Qualquer final de prova da FIFA, qualquer competição europeia de clubes e claro, qualquer Mundial, desde 2002, só pode ser visto se o espectador comprar o bilhete através da página oficial da organização. Isso garante, segundo a FIFA, uma dupla segurança. Por um lado permite filtrar a entrada de hooligans e controlar o número de adeptos afectos a cada nação em todos os encontros. Por outro permite centralizar de forma eficaz todas as receitas, prende o espectador ao bilhete e controla o mercado de revenda. Manobras úteis que se tornaram prática corrente. Até agora. Se a FIFA manteve a sua politica de venda até esta semana os números assustadoramente baixos de gente interessada em atravessar o Mundo até um dos países mais perigosos do hemisfério sul fizeram a direcção reflectir. Os europeus - mesmo os alemães e ingleses, as maiores hostes de adeptos migrantes - pensarão duas vezes nos gastos e na segurança. A situação economica mundial servirá também para reduzir o impacto das equipas da América Latina ou Ásia. E claro, para os adeptos locais, a compra online ainda é uma doce ilusão. Até ao dia de hoje só a final tinha já todos os bilhetes vendidos. Muito pouco comparada com 2006 mas que faz lembrar o fenómeno de 2002, onde na distante Coreia do Sul, os organizadores foram obrigados a vestir locais com as cores de cada equipa para dar a ilusão de estádios cheios de adeptos quando as vendas andaram muito por baixo da média. É um facto, os adeptos que realmente vão a provas como esta concentram-se na Europa Ocidental. A ausência de grandes equipas ou as longas distâncias colocam em xeque a alfuência de público. Foi um choque para muitos ver pessoas a comprar bilhetes para o Mundial em supermercados. Mas esse é o modelo sul-africano. E a FIFA teve de ceder. Abdicar dos seus principios para garantir que os estádios têm uma moldura humana significativa. Mesmo que isso comprometa todos os ideias. Money obliges.

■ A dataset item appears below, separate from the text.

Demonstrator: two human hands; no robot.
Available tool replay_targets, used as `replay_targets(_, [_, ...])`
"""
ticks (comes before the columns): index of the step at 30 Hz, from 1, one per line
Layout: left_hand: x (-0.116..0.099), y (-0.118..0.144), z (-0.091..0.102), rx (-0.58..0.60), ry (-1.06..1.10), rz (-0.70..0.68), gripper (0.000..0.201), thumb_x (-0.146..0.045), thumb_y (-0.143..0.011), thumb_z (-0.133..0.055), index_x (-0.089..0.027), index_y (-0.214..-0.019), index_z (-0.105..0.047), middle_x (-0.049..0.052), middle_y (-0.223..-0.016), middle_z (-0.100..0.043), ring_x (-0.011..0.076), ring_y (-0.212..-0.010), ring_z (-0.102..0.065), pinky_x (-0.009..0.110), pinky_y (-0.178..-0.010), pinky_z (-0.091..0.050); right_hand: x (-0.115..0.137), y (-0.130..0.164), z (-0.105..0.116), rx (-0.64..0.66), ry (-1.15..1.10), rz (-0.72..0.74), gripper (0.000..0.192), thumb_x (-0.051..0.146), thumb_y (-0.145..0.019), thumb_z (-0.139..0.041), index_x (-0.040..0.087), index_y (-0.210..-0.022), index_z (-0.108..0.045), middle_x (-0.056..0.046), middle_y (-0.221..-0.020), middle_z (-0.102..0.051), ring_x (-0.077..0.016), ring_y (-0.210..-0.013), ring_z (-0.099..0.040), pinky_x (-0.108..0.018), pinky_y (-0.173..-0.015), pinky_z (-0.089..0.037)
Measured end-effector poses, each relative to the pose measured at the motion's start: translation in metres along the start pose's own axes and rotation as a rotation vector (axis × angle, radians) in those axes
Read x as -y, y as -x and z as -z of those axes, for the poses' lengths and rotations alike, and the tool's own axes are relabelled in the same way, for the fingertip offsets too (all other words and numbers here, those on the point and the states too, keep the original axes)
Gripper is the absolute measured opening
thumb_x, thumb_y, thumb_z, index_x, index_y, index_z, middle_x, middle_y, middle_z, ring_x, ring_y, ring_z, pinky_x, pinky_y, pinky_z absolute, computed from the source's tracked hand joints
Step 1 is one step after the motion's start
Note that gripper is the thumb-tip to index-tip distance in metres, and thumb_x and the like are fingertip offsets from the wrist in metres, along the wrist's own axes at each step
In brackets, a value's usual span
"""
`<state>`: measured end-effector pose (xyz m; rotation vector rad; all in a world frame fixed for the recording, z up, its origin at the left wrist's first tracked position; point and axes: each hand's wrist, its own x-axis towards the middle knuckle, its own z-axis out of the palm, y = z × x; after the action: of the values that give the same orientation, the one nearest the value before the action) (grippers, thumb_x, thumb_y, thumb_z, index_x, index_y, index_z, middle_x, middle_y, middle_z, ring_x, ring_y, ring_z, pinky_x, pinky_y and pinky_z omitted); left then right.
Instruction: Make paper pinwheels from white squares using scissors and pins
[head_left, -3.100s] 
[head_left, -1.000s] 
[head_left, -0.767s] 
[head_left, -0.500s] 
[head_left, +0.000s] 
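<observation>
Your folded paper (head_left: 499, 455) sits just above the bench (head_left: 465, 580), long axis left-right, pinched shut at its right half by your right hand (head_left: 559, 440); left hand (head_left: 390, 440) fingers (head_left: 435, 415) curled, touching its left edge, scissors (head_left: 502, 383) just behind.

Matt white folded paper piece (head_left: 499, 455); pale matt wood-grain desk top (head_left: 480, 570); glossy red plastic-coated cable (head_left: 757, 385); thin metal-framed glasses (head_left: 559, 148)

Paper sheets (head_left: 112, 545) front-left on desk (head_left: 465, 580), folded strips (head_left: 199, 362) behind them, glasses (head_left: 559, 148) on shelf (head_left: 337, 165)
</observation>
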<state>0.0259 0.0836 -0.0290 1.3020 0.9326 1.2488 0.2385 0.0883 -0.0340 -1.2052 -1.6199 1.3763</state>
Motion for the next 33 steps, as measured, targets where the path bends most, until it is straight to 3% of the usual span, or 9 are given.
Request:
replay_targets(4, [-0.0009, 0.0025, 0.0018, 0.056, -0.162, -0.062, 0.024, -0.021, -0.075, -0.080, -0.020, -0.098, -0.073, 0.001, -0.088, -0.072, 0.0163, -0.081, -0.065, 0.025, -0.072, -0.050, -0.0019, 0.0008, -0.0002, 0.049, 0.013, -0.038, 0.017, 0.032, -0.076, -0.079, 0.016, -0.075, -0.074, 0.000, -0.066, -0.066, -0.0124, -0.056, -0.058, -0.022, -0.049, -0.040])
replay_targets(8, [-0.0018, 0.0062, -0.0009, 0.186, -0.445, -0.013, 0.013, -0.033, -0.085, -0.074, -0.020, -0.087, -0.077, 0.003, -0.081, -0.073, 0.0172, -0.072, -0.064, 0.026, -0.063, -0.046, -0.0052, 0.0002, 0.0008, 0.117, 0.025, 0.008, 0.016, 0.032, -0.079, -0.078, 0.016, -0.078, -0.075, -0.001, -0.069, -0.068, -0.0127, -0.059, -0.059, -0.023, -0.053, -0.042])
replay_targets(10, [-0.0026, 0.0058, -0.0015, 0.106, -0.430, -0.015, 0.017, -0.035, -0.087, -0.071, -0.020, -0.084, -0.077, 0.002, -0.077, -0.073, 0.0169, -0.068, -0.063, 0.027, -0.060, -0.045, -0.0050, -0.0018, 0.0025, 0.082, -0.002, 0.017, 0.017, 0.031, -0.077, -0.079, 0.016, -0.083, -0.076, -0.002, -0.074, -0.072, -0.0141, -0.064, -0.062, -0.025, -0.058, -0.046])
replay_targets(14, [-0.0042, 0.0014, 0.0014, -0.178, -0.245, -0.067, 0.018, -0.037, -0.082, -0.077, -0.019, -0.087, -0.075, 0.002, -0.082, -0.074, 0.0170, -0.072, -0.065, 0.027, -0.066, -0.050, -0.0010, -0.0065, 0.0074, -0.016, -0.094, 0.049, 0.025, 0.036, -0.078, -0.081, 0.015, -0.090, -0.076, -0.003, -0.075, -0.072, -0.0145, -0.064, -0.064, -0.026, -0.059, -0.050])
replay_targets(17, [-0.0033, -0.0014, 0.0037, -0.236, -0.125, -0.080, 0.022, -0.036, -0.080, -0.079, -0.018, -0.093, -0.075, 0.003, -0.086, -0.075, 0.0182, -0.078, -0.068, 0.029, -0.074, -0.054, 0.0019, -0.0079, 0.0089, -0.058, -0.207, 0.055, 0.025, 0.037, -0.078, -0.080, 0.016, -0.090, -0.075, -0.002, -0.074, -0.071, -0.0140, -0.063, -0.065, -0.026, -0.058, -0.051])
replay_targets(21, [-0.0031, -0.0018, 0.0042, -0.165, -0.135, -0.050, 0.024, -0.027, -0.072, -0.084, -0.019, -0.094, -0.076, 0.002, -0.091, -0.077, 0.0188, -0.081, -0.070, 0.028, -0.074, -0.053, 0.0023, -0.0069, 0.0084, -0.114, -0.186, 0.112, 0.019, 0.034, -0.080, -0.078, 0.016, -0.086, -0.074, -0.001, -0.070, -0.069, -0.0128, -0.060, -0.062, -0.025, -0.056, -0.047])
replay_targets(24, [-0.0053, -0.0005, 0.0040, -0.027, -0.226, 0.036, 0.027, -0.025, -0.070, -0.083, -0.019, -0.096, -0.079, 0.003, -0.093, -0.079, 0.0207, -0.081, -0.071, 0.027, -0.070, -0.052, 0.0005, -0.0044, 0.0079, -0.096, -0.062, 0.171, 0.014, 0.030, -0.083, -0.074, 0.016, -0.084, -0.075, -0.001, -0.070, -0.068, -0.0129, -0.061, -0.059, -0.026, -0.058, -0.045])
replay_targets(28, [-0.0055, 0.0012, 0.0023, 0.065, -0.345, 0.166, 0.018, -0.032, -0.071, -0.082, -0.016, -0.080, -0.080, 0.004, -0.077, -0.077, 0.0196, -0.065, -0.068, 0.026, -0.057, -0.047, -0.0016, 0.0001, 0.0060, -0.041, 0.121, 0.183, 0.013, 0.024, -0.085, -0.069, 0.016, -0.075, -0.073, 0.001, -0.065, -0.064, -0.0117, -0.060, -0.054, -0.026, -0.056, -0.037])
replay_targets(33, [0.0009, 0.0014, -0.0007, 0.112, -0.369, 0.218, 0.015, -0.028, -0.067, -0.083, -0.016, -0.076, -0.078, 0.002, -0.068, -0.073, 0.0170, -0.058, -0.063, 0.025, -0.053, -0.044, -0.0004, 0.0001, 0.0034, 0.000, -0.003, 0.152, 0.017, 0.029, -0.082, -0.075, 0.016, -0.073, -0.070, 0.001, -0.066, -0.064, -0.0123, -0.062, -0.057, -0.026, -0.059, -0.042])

No entanto não é só a polémica questão dos bilhetes (o elevado preço e a inevitável revenda faz esperar que muitos jogos tenham uma assistência a roçar minimos históricos, até porque estima-se que não superem os 30 mil, os visitantes estrangeiros) que tem colocado a FIFA num embróglio complicado. A organização presidida por Sepp Blatter concentrou-se largos meses nos estádios, muitos deles construidos sem motivo e apenas para dar negócio a empresas de construção civil locais. E esqueceu-se, muitas vezes, nas infra-estruturas fundamentais num país onde muitas selecções terão de fazer largas horas de avião, experimentar climas distintos no espaço de dias e cuja massa de adeptos terá de os acompanhar nas mais incriveis condições. Não é só a problemática hoteleira que assusta a FIFA. A confissão de um iminente médico que colabora com a organização de que nenhum hospital da África do Sul está preparado para uma circunstância excepcional deixa o aviso. Serão só os hospitais. Haverá algum plano B? Haverá sequer, a preocupação em que existam planos de contingência para proteger adeptos, equipas, organização e autoctones de um problema que pode ir de um atentado terrorista a uma larga intempérie de Inverno frio e chuvoso sul-africano? Afinal, em 2001 morreram 40 pessoas em Joanesburgo ao sair precipitadamente de um jogo. Não é assim tanto tempo.
A questão ganha um contorno especial se atentarmos à dualidade de critérios. A países como Inglaterra, Alemanha, Espanha, França ou Itália a FIFA nunca permitiria esta politica desastrosa. Pelo contrário, seria motivo suficiente para multar ou até mesmo, alterar o organizador. Mas estamos em África e voltar atrás agora é impossível. Não só por problemas logisticos. Porque estes existem há muito. Acima de tudo, é um braço de ferro entre a FIFA e o Mundo. Um braço de ferro que coloca em entre-dito a própria essência desportiva e gestora da milionário organização.
Tudo pode ainda suceder e a organização do Mundial pode passar por um mês imaculado e entrar na história como um caso de sucesso. Mas as probabilidades jogam em contra da FIFA e dos sul-africanos. Inverno, problemas logisticos, falta de organização, ausência de público, problemas de segurança, longas distâncias, horários complexos. Ingredientes pouco atractivos para uma prova que faz parar o relógio do Mundo de quatro em quatro anos.